Work request: In the entries below, count the lines that contain the word "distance" and give only that number.

Data excerpts Block Start

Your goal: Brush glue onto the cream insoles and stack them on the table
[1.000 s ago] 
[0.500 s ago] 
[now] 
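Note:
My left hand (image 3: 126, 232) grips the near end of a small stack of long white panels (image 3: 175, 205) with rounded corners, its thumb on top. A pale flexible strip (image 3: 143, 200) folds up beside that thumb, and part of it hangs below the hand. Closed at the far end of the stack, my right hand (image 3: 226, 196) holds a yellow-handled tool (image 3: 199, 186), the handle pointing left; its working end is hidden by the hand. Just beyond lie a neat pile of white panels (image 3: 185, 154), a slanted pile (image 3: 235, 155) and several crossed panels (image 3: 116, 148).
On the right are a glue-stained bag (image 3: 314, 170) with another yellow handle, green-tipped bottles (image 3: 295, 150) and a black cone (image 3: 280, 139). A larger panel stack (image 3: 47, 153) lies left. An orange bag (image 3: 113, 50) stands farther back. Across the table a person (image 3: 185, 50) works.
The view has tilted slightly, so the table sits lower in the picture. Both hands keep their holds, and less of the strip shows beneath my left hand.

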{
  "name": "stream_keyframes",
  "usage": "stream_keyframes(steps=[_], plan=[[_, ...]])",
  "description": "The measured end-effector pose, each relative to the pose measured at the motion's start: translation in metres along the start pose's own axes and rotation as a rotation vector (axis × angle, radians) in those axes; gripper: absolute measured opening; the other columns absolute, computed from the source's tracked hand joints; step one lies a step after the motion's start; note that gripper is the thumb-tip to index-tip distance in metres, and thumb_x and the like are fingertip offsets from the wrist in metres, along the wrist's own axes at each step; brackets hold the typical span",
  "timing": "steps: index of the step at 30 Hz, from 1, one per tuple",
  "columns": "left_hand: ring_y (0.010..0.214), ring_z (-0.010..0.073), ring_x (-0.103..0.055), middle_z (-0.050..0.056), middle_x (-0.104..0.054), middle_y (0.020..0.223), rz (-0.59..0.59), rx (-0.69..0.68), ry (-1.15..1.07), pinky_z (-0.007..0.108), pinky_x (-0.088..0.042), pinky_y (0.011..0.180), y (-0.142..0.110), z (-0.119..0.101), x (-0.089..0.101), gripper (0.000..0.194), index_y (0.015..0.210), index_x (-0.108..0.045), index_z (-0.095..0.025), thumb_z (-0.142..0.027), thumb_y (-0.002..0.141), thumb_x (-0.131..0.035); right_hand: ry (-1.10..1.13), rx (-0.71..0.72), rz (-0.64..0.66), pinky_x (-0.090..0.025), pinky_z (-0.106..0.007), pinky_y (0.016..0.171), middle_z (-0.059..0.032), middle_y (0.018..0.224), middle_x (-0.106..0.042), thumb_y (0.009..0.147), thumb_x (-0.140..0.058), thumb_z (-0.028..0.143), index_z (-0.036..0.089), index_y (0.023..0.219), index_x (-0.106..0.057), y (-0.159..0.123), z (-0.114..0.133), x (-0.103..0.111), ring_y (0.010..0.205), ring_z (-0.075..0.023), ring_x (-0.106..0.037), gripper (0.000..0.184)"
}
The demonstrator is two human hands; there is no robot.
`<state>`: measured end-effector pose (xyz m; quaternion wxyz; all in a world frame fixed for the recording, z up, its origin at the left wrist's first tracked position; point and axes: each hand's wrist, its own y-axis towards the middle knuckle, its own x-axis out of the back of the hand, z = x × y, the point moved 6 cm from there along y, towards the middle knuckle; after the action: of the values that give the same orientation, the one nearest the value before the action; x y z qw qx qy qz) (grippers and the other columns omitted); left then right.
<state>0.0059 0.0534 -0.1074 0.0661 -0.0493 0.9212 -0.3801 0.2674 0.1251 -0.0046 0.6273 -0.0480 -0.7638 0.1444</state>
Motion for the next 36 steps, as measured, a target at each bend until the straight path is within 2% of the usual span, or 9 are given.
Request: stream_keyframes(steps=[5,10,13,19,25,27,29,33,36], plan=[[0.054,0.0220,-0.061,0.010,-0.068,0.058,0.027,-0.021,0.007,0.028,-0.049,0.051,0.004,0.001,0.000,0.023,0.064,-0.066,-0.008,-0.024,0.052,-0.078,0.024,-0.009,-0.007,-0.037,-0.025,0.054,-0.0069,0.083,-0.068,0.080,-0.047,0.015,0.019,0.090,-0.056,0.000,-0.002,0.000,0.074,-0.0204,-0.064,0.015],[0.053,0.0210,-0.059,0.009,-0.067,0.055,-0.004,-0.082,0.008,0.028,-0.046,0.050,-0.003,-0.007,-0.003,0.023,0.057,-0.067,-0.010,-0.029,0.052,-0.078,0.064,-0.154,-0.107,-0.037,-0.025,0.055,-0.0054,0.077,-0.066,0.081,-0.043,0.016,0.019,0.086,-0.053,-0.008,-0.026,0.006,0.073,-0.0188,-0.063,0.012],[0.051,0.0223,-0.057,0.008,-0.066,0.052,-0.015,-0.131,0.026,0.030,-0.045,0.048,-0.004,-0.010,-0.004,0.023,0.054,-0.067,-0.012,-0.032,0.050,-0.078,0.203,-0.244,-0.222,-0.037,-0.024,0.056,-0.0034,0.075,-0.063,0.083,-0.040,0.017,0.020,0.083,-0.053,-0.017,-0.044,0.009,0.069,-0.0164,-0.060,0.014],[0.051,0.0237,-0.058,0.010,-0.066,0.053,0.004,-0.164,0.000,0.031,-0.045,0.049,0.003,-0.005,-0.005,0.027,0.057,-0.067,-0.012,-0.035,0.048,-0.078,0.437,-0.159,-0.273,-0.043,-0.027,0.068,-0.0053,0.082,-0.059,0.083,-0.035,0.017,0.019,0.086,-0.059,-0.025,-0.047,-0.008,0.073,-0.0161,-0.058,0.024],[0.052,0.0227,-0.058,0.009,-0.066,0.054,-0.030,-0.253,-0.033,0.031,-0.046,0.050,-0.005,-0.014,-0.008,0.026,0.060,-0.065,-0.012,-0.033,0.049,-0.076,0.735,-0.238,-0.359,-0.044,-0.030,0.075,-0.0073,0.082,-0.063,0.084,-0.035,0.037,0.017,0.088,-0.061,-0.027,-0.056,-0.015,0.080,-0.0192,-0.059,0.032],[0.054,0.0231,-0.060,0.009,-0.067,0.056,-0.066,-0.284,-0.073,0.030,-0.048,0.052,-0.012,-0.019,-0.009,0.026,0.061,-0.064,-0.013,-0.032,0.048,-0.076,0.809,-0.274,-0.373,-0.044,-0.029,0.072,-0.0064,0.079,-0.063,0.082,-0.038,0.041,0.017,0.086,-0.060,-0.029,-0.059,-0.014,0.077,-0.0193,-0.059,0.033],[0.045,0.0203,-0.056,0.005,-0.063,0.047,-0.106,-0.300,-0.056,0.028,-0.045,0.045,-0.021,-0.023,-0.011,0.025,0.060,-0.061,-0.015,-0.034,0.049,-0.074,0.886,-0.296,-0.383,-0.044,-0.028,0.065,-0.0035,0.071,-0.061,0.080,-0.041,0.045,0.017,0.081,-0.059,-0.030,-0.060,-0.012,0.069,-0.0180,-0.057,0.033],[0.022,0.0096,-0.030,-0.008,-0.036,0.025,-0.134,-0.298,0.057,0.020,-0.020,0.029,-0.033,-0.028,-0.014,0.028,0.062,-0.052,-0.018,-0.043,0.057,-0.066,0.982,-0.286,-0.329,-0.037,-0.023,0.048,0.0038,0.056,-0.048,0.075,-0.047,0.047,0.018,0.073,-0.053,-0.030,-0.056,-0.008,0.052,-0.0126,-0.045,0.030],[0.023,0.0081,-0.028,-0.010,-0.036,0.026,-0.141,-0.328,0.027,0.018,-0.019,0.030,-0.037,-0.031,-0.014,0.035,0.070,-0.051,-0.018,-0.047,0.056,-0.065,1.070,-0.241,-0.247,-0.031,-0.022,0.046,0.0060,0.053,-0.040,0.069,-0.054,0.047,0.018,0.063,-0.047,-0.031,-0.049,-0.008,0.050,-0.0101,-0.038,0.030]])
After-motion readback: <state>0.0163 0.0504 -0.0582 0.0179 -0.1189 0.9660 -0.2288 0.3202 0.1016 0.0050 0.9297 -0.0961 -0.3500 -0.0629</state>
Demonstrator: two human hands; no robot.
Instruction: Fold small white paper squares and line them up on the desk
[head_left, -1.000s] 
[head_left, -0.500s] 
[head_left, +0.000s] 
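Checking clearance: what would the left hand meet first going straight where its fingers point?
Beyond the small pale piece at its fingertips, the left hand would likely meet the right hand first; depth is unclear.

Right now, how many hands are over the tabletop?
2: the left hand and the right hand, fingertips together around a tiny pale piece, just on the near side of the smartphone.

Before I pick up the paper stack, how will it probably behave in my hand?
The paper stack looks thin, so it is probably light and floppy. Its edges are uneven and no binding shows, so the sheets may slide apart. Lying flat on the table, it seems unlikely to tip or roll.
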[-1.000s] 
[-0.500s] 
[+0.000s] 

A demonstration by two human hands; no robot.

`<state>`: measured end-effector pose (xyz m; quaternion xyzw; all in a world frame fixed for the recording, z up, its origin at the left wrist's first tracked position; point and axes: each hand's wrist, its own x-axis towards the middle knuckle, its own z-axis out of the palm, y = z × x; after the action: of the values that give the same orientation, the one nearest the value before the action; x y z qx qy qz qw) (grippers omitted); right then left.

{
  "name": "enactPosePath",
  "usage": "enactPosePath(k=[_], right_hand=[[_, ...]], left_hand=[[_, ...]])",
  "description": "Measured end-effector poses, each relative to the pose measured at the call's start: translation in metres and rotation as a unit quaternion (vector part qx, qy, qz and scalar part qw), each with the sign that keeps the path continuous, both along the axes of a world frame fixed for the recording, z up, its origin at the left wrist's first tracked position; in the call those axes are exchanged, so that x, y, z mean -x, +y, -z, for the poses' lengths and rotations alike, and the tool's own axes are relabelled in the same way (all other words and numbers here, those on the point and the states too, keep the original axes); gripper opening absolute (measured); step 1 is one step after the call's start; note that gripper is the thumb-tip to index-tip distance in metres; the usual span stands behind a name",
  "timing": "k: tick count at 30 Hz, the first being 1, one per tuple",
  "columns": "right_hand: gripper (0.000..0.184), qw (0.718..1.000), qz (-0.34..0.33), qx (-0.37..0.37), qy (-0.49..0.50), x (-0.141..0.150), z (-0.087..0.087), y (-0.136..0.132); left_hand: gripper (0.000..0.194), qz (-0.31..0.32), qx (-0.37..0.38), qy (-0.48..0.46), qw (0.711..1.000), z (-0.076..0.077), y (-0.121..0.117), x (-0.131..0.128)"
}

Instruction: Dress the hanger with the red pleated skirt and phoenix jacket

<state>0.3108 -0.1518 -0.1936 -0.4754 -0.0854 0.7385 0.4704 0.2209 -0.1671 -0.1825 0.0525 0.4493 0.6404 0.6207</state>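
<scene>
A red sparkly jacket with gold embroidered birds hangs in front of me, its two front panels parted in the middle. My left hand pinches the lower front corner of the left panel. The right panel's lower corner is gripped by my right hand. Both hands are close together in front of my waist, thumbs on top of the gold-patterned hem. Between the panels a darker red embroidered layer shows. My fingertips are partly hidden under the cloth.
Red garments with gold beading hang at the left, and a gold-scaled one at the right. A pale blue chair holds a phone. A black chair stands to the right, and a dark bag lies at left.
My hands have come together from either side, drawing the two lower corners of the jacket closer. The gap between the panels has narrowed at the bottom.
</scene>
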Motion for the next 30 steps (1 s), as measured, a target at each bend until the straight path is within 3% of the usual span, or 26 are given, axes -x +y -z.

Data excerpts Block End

Answer to this problem: 2